--- To do ---
Identify all lines in the data containing the string "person". Copy them out.

--- The input ---
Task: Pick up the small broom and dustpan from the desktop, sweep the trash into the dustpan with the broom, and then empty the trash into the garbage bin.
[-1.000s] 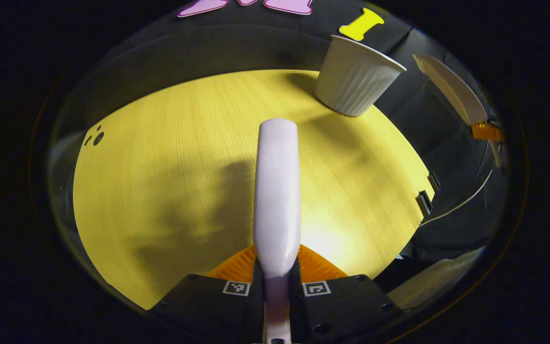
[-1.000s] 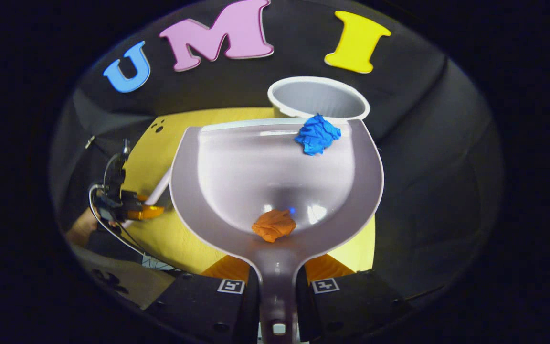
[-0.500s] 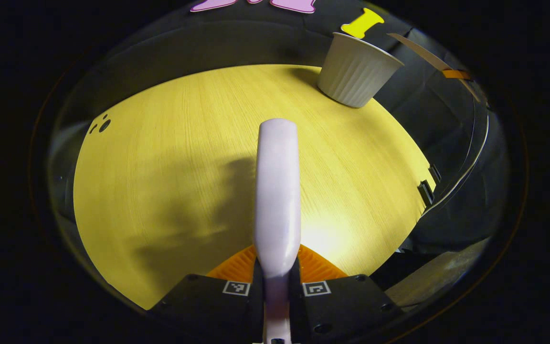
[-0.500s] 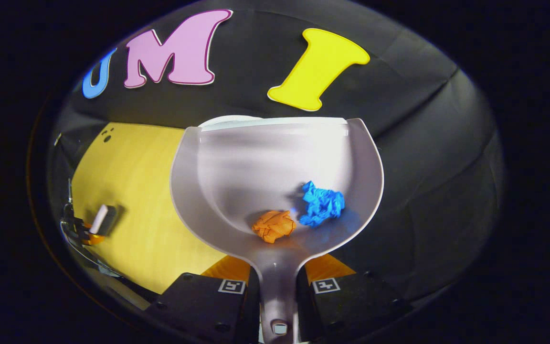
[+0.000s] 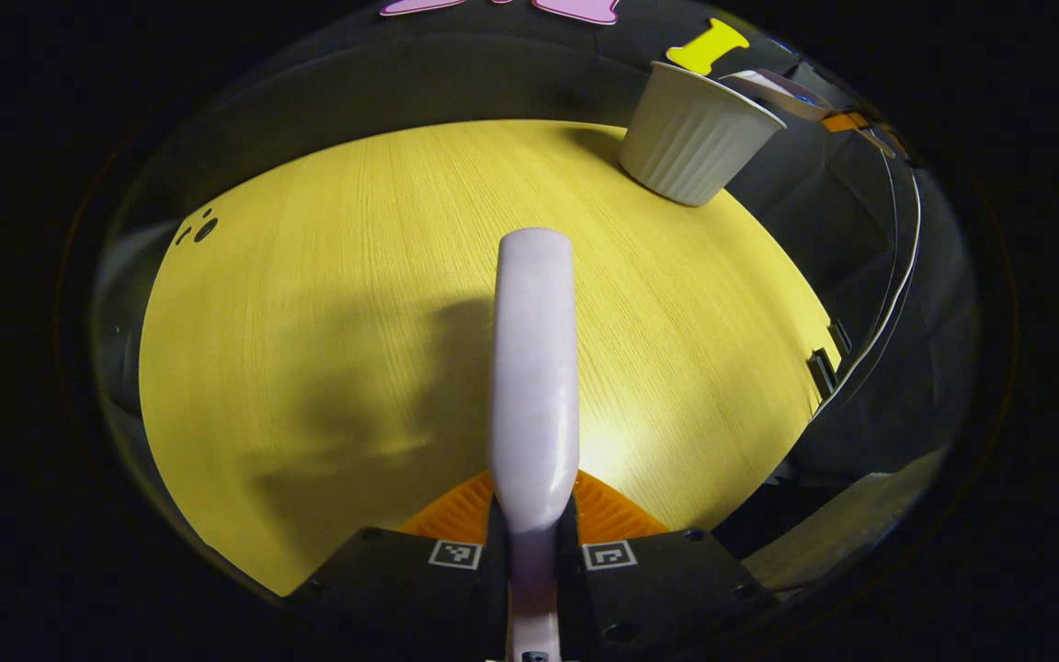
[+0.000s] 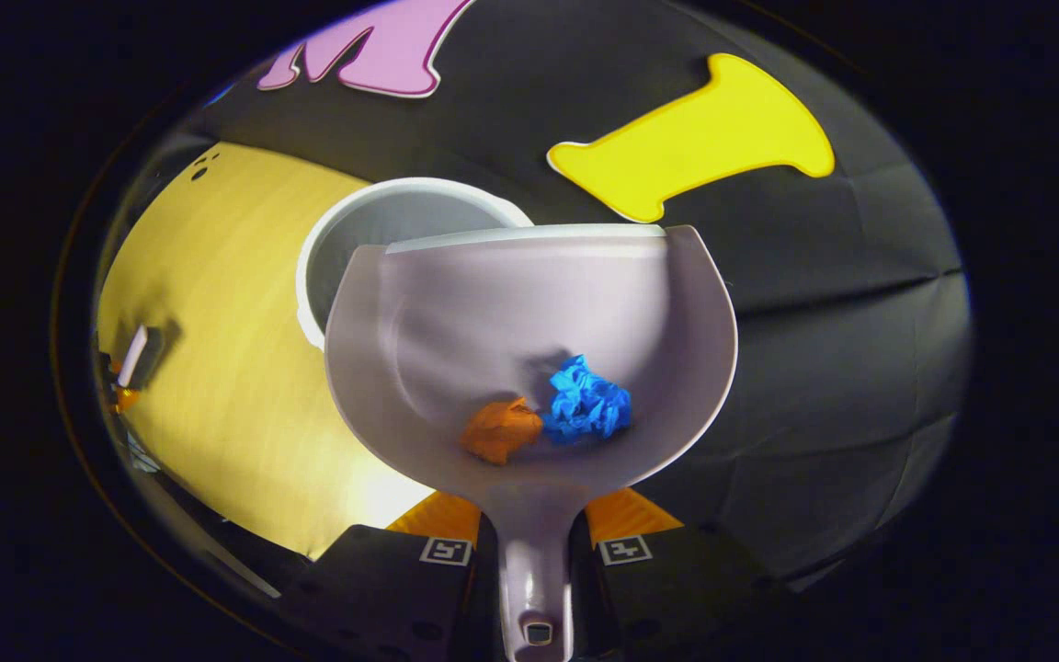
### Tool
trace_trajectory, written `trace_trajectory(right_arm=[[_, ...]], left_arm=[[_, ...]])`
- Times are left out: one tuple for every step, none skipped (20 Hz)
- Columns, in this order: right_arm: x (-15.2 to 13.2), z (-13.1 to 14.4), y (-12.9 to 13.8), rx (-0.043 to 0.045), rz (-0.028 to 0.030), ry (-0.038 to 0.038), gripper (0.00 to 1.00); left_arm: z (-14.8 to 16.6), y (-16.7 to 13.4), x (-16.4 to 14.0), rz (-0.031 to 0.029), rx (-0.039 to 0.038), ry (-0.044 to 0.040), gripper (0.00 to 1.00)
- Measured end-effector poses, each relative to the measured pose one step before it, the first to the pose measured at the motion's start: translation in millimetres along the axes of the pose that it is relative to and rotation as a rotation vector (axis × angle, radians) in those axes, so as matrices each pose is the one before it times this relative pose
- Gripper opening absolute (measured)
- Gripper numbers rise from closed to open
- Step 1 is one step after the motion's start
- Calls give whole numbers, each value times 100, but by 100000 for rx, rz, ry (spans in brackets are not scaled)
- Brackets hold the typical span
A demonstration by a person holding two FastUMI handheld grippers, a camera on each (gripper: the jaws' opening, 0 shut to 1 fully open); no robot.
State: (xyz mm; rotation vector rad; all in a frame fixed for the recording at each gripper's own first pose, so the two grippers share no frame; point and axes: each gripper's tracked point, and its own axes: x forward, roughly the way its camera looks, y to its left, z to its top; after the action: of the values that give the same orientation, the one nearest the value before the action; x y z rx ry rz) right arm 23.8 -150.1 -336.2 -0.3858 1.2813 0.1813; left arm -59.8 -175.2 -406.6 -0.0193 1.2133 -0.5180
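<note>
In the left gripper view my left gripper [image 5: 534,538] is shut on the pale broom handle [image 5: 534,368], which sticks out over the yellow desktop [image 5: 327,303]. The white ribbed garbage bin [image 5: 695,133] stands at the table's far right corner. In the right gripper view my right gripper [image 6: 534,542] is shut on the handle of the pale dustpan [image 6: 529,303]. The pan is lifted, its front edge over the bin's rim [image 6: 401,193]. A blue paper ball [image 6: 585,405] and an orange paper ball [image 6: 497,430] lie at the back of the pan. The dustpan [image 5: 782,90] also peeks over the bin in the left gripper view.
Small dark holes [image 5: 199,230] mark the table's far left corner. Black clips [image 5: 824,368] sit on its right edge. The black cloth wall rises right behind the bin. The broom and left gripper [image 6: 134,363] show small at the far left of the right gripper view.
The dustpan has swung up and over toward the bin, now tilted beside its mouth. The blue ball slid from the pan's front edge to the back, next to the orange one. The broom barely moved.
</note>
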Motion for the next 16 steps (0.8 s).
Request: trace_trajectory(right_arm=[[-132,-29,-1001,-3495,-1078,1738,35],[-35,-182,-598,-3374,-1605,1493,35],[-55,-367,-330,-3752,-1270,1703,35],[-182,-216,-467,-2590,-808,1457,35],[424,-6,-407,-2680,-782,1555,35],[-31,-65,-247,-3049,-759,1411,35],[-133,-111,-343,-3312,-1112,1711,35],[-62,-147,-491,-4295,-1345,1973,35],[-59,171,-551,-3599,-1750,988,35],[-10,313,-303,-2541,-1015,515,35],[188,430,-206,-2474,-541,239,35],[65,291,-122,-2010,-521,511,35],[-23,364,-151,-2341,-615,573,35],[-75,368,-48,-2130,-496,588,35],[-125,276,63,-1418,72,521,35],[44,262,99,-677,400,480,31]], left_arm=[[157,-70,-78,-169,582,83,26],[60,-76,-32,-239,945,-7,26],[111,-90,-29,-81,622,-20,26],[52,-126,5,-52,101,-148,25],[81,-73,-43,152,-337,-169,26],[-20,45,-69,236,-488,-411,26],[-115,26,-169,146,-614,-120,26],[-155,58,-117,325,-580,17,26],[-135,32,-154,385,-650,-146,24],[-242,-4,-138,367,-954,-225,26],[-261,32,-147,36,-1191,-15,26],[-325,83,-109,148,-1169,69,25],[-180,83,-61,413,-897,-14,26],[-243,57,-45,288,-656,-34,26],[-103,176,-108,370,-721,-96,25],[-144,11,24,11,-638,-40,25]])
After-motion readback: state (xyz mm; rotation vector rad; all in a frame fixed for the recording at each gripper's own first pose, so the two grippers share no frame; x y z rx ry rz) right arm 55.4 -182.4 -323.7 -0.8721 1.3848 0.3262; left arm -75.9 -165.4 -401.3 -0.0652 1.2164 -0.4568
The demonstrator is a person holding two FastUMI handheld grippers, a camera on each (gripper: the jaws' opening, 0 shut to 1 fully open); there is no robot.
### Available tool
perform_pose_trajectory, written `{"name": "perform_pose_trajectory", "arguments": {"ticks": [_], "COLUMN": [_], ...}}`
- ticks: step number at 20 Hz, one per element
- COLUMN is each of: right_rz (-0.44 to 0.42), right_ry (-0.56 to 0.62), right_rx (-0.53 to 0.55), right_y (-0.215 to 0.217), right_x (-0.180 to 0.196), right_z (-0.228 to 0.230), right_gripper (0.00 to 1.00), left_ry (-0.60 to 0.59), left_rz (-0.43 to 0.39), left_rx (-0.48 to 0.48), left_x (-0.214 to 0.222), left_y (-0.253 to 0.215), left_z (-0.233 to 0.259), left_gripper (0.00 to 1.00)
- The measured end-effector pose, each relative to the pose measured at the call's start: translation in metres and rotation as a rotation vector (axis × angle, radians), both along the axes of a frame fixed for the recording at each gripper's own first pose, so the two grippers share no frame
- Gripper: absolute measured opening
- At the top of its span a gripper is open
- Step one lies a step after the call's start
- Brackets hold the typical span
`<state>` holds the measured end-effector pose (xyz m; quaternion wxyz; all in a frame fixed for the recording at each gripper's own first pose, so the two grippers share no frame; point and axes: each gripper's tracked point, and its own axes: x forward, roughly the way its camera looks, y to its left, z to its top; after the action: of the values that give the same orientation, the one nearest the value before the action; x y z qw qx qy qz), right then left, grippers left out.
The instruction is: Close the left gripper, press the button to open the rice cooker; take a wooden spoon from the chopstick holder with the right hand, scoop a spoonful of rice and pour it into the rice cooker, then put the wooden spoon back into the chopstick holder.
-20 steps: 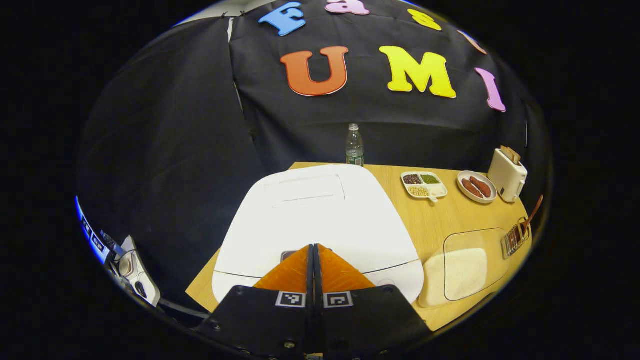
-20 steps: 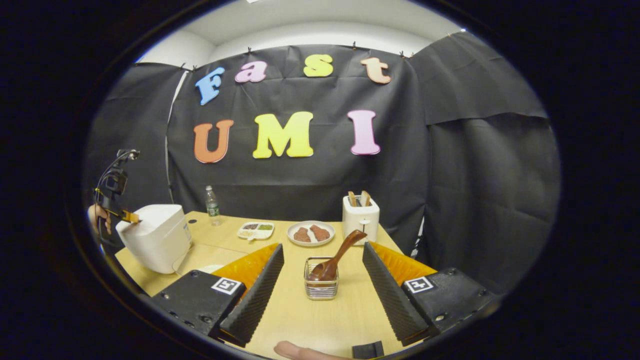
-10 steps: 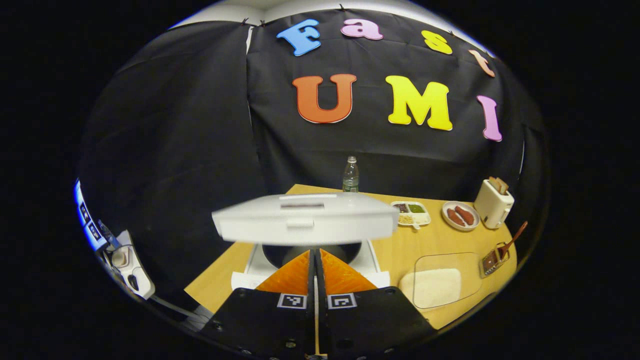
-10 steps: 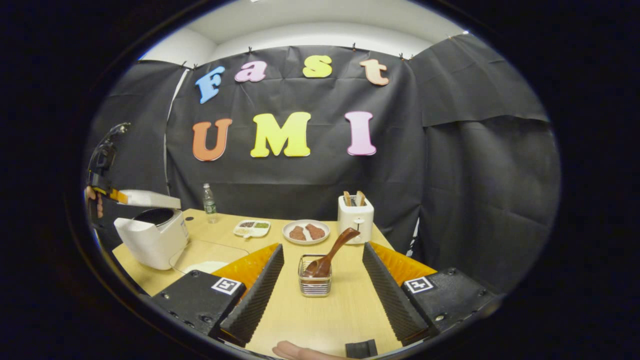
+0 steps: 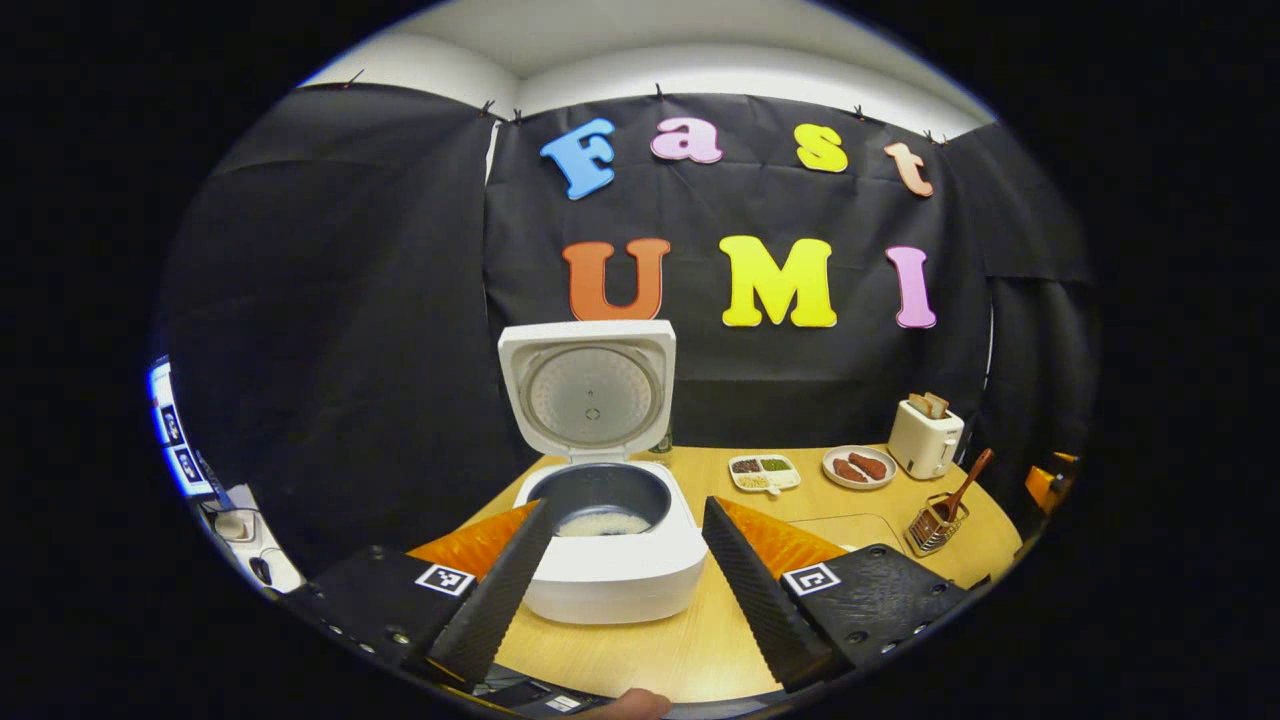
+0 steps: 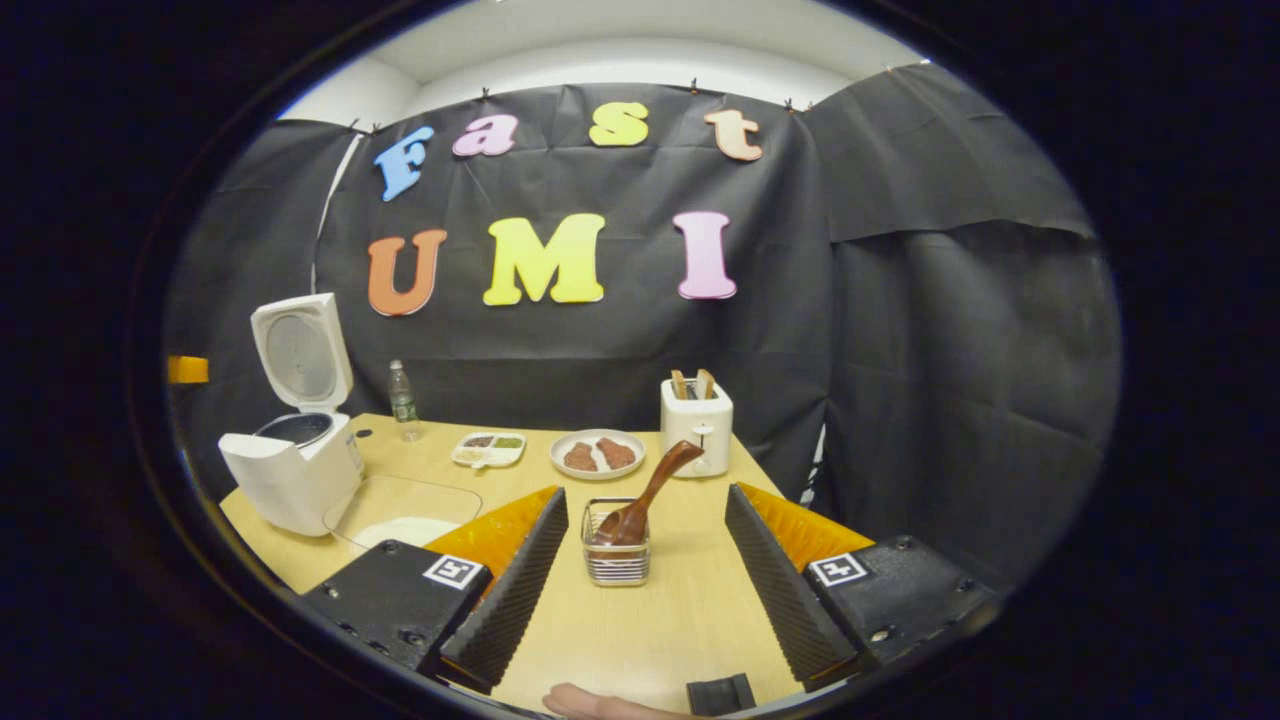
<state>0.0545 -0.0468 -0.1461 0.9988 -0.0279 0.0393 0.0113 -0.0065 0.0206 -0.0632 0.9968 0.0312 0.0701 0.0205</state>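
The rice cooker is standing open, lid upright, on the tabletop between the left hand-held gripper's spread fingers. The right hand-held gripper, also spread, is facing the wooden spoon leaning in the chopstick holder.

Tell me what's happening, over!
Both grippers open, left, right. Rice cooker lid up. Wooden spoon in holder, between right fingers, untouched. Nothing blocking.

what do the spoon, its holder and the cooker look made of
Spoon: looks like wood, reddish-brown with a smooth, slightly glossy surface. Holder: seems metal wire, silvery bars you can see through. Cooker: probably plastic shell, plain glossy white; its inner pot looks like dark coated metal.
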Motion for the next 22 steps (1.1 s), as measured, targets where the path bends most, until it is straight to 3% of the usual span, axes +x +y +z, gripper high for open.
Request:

--- Solution for this problem ---
A demonstration by a person holding two FastUMI handheld grippers, a camera on each (gripper: the jaws' opening, 0 shut to 1 fully open); no robot.
The demonstrator is a person holding two FastUMI handheld grippers, a camera on each (gripper: the jaws' opening, 0 shut to 1 fully open); there is no robot.

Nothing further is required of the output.